17. The device of claim 14 , the plurality of emotionally diverse speech waveform candidates generated by crowd-sourcing.
The invention relates to a system for generating emotionally diverse speech waveforms using crowd-sourced contributions. The system addresses the challenge of creating natural and emotionally expressive synthetic speech by leveraging a distributed network of contributors to generate multiple speech waveform candidates for a given input text. Each candidate represents a different emotional tone or expressive style, allowing for selection or blending of waveforms to produce speech with desired emotional characteristics. The crowd-sourced approach ensures a wide variety of emotional expressions, improving the authenticity and adaptability of synthetic speech in applications such as virtual assistants, entertainment, and assistive technologies. The system may include a processing module to analyze and select the most appropriate waveforms based on predefined criteria, such as emotional intensity or user preferences. By utilizing crowd-sourced data, the system avoids the limitations of pre-recorded or algorithmically generated speech, offering more nuanced and contextually relevant emotional expressions. This method enhances the naturalness and emotional range of synthetic speech, making it more effective for applications requiring human-like interaction.
18. The computing device of claim 14 , the instructions executable by the processor to specify semantic content and predetermined emotion type further comprising instructions executable by the processor to generate a message having the specified semantic content and the predetermined emotion type.
This invention relates to computing devices configured to generate messages with both semantic content and emotional expression.
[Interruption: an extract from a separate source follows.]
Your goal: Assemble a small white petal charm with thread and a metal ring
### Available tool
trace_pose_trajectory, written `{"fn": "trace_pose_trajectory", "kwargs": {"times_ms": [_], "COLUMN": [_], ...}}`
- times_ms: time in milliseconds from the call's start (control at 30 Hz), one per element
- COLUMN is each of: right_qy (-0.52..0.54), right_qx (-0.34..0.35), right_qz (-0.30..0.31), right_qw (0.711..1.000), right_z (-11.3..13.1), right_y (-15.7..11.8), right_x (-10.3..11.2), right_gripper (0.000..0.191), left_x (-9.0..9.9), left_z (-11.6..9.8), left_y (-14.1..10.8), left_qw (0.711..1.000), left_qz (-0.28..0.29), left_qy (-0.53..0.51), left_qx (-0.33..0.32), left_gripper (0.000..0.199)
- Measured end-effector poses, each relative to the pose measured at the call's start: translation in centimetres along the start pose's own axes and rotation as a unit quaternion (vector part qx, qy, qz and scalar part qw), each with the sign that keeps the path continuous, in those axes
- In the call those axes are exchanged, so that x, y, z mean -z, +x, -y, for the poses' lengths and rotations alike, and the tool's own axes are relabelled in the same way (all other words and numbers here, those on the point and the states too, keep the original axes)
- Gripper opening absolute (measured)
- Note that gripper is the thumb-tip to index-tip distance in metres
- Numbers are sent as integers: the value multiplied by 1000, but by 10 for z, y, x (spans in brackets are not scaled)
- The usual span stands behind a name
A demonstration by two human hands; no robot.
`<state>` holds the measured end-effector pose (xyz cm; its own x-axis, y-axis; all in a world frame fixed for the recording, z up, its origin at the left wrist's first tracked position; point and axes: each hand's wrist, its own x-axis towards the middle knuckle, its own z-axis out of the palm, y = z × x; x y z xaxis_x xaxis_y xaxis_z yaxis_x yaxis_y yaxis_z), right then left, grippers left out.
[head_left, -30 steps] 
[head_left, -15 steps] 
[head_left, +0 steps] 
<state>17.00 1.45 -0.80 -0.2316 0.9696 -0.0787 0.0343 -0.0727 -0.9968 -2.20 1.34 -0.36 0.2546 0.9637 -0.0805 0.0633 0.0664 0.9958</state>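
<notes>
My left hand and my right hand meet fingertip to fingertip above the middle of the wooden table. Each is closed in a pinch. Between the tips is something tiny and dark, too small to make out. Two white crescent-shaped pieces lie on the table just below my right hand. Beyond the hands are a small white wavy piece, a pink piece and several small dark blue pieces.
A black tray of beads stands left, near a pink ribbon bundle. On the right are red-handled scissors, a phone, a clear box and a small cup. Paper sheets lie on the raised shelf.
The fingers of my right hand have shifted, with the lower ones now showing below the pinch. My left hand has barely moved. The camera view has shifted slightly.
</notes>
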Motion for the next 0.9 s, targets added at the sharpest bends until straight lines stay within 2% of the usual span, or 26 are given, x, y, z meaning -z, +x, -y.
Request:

The technology addresses the challenge of conveying not just information but also the intended emotional tone in digital communication, which is often lost in text-based interactions. The computing device includes a processor and memory storing instructions that, when executed, enable the device to process input data to determine semantic content and a predetermined emotion type. The system then generates a message that incorporates both the specified semantic content and the predetermined emotion type, ensuring the communication reflects the desired emotional context. The instructions further allow for the selection of an emotion type from a predefined set, such as happiness, sadness, or excitement, and apply it to the message. This ensures that the generated message accurately conveys the intended emotional tone alongside the factual or semantic information. The invention enhances digital communication by making it more expressive and emotionally nuanced, improving user engagement and reducing misinterpretation in text-based exchanges.
Unknown
October 13, 2020
Browse 5M+ US patents with plain-English claim translations and AI-generated analysis.